### What you will do
Working from the entries below, give again each line from the first through the one containing "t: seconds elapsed", exactly and with nothing else.

### Recorded information
■ ■ ■

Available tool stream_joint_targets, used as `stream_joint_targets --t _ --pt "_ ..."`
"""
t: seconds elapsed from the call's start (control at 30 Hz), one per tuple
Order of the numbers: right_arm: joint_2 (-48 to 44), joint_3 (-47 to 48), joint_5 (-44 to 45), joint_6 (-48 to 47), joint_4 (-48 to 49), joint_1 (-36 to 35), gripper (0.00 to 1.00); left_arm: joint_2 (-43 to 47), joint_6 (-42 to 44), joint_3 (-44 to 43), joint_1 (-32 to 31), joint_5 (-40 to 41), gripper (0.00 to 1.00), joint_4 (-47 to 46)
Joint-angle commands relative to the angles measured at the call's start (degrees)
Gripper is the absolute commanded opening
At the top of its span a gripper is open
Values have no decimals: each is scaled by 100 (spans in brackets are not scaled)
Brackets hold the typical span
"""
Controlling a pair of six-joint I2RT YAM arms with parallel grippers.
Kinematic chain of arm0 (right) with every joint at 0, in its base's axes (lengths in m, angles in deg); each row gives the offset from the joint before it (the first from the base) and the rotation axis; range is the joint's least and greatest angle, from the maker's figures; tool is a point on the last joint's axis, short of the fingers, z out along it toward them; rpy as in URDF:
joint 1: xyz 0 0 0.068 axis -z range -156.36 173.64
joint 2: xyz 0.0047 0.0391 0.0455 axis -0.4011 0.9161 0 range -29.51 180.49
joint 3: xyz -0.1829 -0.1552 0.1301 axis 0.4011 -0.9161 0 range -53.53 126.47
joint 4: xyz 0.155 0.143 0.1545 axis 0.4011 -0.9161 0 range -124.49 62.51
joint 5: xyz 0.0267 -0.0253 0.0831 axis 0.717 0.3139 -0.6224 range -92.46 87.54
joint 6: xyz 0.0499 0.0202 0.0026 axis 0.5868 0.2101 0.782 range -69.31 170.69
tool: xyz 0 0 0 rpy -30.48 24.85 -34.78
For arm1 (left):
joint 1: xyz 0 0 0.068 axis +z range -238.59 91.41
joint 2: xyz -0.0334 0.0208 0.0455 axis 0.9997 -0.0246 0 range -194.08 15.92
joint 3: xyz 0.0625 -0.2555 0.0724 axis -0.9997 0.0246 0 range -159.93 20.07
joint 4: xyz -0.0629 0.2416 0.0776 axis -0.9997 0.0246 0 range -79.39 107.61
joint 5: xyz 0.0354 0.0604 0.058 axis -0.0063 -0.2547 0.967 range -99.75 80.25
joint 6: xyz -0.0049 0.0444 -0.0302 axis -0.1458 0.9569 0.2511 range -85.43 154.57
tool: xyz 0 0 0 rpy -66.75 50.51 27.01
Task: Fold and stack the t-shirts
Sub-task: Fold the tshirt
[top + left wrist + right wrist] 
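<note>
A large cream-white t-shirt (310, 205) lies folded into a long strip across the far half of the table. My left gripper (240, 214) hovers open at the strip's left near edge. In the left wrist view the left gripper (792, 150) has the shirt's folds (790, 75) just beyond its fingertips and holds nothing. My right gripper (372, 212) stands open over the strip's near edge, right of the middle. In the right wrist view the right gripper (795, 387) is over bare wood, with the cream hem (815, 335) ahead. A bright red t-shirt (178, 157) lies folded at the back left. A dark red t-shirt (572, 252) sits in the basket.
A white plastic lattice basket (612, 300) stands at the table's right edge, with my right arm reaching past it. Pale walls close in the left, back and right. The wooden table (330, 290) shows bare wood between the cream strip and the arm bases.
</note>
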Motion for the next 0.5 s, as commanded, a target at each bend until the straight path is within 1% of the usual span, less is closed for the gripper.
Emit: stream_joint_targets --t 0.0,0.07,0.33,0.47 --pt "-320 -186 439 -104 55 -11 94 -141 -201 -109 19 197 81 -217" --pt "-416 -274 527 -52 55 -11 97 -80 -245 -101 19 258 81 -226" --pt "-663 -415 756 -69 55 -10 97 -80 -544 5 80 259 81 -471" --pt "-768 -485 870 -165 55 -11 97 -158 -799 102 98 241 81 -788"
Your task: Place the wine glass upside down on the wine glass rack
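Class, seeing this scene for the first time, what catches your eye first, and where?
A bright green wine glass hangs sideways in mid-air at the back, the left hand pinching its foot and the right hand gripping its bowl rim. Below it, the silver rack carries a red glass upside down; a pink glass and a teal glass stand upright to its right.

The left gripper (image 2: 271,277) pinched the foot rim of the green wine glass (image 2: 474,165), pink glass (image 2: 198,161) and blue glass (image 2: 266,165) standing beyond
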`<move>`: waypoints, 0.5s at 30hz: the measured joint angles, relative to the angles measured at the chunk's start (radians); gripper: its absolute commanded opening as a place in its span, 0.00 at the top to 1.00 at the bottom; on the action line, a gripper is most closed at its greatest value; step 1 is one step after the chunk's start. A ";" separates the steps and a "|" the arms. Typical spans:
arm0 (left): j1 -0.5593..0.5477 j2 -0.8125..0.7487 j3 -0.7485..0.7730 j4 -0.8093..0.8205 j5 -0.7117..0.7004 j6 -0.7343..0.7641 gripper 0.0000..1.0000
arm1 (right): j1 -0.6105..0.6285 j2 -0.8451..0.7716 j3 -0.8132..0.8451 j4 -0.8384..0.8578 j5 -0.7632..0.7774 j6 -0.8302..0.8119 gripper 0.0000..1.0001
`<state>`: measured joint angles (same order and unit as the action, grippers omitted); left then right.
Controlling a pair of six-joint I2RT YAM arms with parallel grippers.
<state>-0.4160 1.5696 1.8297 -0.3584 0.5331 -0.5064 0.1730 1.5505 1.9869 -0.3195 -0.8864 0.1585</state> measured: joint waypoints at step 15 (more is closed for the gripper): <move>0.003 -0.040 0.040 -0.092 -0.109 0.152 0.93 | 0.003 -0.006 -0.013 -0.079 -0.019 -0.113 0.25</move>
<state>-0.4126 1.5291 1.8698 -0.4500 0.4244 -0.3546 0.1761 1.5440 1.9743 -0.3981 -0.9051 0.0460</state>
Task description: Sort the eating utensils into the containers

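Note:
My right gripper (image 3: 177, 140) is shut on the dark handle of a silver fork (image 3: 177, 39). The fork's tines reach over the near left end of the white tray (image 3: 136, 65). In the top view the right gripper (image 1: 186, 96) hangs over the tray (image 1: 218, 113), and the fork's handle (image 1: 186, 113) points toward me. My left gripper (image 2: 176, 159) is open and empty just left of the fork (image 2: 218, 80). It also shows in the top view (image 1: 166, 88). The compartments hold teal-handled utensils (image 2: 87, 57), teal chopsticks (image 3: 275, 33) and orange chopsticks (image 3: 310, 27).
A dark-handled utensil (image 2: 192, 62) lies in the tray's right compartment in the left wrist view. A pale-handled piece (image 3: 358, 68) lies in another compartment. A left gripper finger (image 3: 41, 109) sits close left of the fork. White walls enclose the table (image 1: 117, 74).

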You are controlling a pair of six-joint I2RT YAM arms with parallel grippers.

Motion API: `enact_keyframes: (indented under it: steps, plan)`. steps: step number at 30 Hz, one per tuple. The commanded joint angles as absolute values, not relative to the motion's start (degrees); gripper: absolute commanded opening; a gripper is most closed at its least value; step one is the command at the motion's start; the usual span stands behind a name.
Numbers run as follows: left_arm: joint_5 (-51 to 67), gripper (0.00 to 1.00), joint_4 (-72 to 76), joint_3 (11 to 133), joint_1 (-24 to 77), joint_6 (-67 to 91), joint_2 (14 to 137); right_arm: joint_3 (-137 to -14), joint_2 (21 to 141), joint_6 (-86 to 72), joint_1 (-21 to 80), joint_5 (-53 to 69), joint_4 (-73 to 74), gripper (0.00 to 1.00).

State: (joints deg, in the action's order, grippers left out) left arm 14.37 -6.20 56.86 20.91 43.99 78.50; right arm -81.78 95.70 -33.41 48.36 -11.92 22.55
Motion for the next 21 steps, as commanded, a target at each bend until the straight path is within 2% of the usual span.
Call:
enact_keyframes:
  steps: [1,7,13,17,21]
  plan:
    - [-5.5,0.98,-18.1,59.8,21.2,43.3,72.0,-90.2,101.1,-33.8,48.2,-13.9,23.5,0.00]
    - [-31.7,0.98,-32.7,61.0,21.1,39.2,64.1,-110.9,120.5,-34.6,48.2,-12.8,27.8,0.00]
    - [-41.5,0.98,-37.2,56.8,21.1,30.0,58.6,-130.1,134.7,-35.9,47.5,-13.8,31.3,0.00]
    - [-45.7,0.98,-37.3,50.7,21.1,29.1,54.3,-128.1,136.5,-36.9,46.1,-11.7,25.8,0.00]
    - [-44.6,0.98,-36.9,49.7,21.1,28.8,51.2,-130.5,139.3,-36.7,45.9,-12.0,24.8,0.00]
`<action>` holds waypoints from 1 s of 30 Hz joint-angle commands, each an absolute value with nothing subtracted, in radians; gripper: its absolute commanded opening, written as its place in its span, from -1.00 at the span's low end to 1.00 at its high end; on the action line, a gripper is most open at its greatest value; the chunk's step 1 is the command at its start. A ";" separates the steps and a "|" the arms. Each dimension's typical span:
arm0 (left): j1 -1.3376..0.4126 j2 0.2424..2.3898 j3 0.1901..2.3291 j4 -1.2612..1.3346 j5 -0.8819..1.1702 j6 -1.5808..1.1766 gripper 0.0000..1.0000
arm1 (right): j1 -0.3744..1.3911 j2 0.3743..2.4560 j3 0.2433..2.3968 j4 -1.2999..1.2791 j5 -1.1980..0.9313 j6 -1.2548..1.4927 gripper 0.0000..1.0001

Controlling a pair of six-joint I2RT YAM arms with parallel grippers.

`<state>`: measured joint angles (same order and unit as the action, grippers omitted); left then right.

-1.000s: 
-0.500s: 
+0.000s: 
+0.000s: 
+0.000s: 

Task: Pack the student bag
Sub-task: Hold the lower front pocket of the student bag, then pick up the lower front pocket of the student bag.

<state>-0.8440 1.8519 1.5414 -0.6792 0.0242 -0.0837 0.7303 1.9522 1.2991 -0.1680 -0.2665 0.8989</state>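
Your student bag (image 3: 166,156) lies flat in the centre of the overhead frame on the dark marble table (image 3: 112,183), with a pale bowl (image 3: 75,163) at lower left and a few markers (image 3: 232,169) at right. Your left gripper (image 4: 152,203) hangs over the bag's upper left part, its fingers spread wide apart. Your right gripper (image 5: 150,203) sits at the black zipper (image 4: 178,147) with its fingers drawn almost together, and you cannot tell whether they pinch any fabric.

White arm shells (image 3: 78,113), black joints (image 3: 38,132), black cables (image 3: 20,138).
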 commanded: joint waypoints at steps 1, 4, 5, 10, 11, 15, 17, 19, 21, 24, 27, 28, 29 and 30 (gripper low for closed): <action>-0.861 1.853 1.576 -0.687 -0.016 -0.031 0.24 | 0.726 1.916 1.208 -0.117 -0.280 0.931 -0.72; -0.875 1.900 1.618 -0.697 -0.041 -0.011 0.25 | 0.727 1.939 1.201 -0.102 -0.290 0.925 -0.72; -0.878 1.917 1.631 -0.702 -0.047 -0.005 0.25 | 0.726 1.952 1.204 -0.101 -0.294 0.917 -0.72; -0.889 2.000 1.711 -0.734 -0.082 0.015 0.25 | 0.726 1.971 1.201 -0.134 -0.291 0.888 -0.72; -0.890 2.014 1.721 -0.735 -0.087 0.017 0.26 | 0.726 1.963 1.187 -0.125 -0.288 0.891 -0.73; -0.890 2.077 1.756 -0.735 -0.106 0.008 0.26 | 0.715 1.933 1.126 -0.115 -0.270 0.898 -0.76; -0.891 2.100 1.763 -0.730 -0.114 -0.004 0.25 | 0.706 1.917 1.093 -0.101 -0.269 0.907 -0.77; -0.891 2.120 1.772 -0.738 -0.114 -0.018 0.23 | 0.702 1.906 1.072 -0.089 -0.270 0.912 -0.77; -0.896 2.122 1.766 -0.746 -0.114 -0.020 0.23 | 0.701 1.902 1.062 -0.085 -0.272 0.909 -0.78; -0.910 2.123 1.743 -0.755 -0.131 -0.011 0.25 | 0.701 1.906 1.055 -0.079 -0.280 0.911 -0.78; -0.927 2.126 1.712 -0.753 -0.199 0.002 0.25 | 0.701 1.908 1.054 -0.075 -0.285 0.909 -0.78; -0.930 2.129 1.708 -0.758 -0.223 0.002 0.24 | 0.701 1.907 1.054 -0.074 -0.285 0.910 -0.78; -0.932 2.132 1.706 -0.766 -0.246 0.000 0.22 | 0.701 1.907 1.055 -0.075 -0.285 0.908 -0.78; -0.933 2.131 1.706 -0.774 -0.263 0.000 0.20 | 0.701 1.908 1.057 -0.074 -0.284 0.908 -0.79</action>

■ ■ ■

### Result of the task
Available tool stream_joint_targets, used as `stream_joint_targets --t _ --pt "_ ..."`
"""
t: seconds elapsed from the call's start (control at 30 Hz), one per tuple

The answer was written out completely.